Background Subclinical enthesopathy is recognised in both psoriasis and psoriatic arthritis (PsA). However, there is limited work directly comparing power Doppler (PD) changes at the insertions between patients with PsA and psoriasis.

Objectives This study used ultrasonography (US) with PD to test the hypothesis that subclinical enthesopathy in PsA was associated with an “inflammatory” or vascular phenotype compared to that seen in psoriasis.

Methods 100 patients with a mean (SD) age of 46 (15) (42 with psoriasis and 58 with PsA) and 23 matched healthy controls (HC) from two centres were included. A total of 1230 lower limb entheses were scanned by ultrasonographers blinded to clinical details. Both inflammatory and chronic features of enthesopathy were scored.

Results Psoriasis patients (with or without arthritis) had higher inflammation related enthesopathy scores than HC (for inflammation p<0.0001, for chronicity p=0.02, for total US scores p<0.0001). The PsA patients had higher US enthesopathy scores than psoriasis patients (inflammation p=0.04, chronicity p=0.02) and HC (inflammation p<0.0001, chronicity p=0.003). When symptomatic entheses were excluded, PsA patients still had higher PD scores than psoriasis patients (p=0.003). Doppler positivity in at least one entheseal site was observed more frequently in PsA (21/58, 36.2%) than psoriasis (4/42, 9.5%; p=0.002). The tender joint count (r2 =0.21; p=0.03) and swollen joint count (r2 =0.29; p=0.003) correlated to US scores at distant sites of subclinical enthesopathy.
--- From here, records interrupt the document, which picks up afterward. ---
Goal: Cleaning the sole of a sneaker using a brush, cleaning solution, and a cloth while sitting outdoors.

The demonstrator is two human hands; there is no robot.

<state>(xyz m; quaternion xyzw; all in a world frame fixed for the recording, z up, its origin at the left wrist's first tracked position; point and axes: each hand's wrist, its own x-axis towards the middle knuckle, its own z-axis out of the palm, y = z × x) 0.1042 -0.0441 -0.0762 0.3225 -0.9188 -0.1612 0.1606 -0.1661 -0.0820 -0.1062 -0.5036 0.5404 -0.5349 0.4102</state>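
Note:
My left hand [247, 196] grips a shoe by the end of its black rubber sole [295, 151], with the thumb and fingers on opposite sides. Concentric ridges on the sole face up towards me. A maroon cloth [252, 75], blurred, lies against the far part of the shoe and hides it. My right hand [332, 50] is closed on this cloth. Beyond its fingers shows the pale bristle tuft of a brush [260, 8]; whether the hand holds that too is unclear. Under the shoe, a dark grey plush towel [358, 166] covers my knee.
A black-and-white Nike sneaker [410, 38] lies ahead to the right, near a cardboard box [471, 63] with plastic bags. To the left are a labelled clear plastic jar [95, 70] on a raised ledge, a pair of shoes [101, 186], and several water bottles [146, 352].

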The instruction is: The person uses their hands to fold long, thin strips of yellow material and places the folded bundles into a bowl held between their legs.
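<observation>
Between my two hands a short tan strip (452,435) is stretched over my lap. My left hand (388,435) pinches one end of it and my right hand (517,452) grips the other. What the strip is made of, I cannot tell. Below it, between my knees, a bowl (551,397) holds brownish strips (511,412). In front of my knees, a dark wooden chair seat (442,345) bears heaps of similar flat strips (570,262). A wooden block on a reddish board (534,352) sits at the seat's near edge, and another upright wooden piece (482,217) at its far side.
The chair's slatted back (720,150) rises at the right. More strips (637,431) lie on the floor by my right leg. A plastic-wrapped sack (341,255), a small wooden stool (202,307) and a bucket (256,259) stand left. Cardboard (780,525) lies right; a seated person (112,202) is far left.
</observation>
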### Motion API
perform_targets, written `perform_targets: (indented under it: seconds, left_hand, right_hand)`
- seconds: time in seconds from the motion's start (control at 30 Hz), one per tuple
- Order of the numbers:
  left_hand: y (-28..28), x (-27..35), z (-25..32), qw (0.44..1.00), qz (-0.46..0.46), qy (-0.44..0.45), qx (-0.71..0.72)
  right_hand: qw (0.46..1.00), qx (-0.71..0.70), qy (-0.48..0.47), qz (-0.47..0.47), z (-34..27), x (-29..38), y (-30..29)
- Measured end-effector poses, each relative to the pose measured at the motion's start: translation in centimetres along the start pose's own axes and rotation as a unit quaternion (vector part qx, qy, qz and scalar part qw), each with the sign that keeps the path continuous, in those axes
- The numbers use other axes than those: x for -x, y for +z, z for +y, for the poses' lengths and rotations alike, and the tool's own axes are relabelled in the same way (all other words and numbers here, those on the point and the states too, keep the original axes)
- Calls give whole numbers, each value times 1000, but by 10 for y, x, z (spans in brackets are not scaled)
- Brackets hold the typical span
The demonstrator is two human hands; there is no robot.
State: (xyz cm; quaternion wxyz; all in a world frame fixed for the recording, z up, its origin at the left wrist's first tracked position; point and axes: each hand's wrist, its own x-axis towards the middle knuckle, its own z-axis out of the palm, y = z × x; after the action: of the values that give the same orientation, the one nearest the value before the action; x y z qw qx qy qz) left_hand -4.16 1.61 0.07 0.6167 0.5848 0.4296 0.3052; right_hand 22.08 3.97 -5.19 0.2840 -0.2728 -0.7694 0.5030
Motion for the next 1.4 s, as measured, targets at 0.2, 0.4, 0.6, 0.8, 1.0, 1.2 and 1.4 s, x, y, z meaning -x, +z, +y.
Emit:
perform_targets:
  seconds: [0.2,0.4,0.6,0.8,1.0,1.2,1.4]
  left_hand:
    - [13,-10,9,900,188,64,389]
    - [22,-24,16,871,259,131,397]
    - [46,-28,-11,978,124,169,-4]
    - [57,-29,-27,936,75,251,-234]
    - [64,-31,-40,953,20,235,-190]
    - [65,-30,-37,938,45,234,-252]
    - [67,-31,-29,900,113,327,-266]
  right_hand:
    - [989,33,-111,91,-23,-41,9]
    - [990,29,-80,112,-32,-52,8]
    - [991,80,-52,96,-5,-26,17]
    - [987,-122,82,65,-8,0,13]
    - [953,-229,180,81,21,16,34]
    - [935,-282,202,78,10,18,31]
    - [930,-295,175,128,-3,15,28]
Conclusions This study shows that the US appearances of subclinical enthesitis in psoriasis differ from the subclinical enthesitis in PsA, with PsA patients having more power Doppler. This is suggestive of a more inflammatory or vascular process in PsA, and offers potentially novel insights into the progression from skin to joint disease in psoriasis.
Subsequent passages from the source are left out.